■ Material provided
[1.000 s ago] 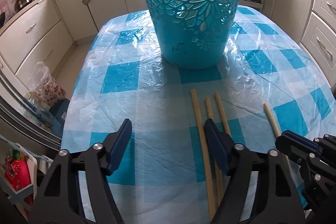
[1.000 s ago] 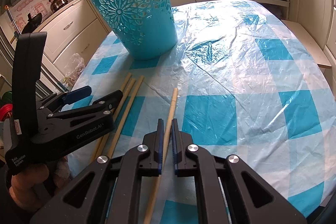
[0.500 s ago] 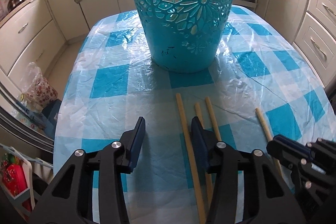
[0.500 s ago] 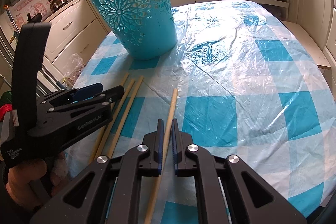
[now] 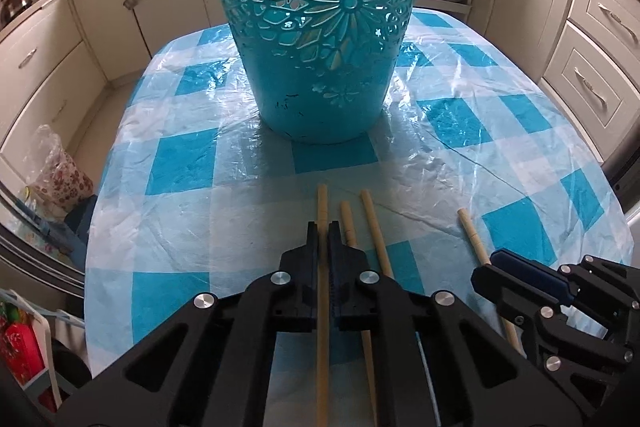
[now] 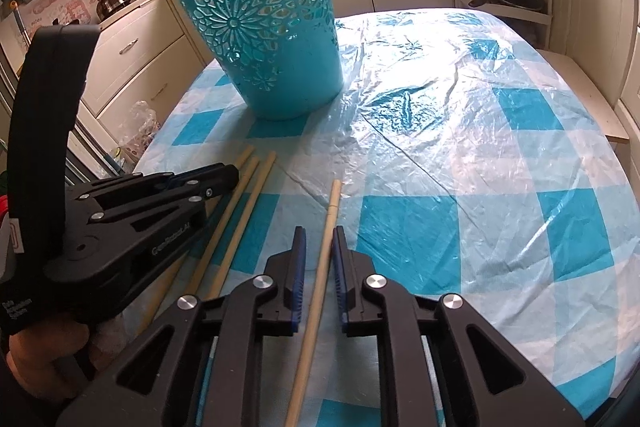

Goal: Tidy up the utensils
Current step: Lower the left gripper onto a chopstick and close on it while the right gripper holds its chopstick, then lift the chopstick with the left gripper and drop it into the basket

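Blue-checked tablecloth (image 5: pixel 192 163), cream cabinets (image 5: pixel 52 67)

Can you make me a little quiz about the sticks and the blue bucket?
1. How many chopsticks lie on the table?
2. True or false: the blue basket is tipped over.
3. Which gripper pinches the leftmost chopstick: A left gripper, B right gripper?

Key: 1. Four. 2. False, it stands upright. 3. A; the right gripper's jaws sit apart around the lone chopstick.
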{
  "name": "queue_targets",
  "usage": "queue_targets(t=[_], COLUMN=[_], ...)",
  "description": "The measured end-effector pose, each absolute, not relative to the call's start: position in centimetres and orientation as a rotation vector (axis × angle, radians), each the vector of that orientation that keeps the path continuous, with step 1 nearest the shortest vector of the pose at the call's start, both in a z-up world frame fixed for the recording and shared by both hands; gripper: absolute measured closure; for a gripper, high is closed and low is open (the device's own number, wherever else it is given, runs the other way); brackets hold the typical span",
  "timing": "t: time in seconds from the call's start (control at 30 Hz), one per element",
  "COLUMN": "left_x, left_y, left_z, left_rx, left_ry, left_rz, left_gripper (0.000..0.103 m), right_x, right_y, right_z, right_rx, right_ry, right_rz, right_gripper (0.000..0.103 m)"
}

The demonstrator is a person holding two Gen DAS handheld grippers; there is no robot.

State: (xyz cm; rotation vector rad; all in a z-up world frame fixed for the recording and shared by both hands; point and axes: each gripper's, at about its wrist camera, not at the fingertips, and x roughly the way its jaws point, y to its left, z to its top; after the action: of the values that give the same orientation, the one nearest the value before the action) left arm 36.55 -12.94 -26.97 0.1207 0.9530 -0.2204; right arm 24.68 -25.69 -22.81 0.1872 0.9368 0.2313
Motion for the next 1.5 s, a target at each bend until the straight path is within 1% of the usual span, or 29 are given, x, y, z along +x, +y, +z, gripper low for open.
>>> queue_targets(t=[0.27,0.47,0.63,0.77,0.97,1.1,1.27,1.37,1.5], left_x=[36.2,35.9,36.0,36.9,39.6,42.2,45.5,47.9,50.1], left_y=[-12.0,-9.3,-6.8,-6.1,-6.1,-8.1,-10.0,-11.1,-11.7], left_z=[-26.4,-23.2,-18.0,-12.8,-5.8,-3.3,-2.8,-4.0,-6.6], left_rx=[0.086,-0.048,-0.146,-0.190,-0.268,-0.262,-0.256,-0.264,-0.286], left_ry=[0.947,0.896,0.804,0.684,0.460,0.345,0.271,0.260,0.296], left_rz=[-0.239,-0.319,-0.360,-0.369,-0.358,-0.332,-0.284,-0.240,-0.202], left_gripper=[0.098,0.098,0.098,0.098,0.098,0.098,0.098,0.098,0.098], right_x=[24.9,25.0,25.4,25.5,25.3,25.2,25.2,25.2,25.4], right_y=[-25.2,-25.2,-25.2,-25.2,-25.2,-25.2,-25.2,-25.3,-25.5], right_z=[-22.8,-22.8,-22.8,-22.8,-22.9,-22.9,-22.9,-22.9,-22.9], right_rx=[0.170,0.171,0.174,0.182,0.191,0.196,0.197,0.207,0.225], right_ry=[0.928,0.928,0.928,0.928,0.926,0.921,0.920,0.923,0.928], right_rz=[0.232,0.236,0.240,0.242,0.245,0.249,0.255,0.260,0.267], right_gripper=[0.081,0.078,0.077,0.077,0.076,0.076,0.075,0.074,0.074])
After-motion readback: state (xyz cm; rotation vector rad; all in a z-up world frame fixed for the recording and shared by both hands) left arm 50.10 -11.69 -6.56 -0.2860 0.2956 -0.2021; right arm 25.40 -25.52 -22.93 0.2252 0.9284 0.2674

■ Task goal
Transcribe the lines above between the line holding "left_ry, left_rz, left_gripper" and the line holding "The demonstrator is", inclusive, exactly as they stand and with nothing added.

■ Answer to this problem
  "COLUMN": "left_x, left_y, left_z, left_rx, left_ry, left_rz, left_gripper (0.000..0.103 m), right_x, right_y, right_z, right_rx, right_ry, right_rz, right_gripper (0.000..0.103 m)"
}

The demonstrator is a person holding two Gen DAS handheld grippers; there is no robot.

With that, the exercise is finished.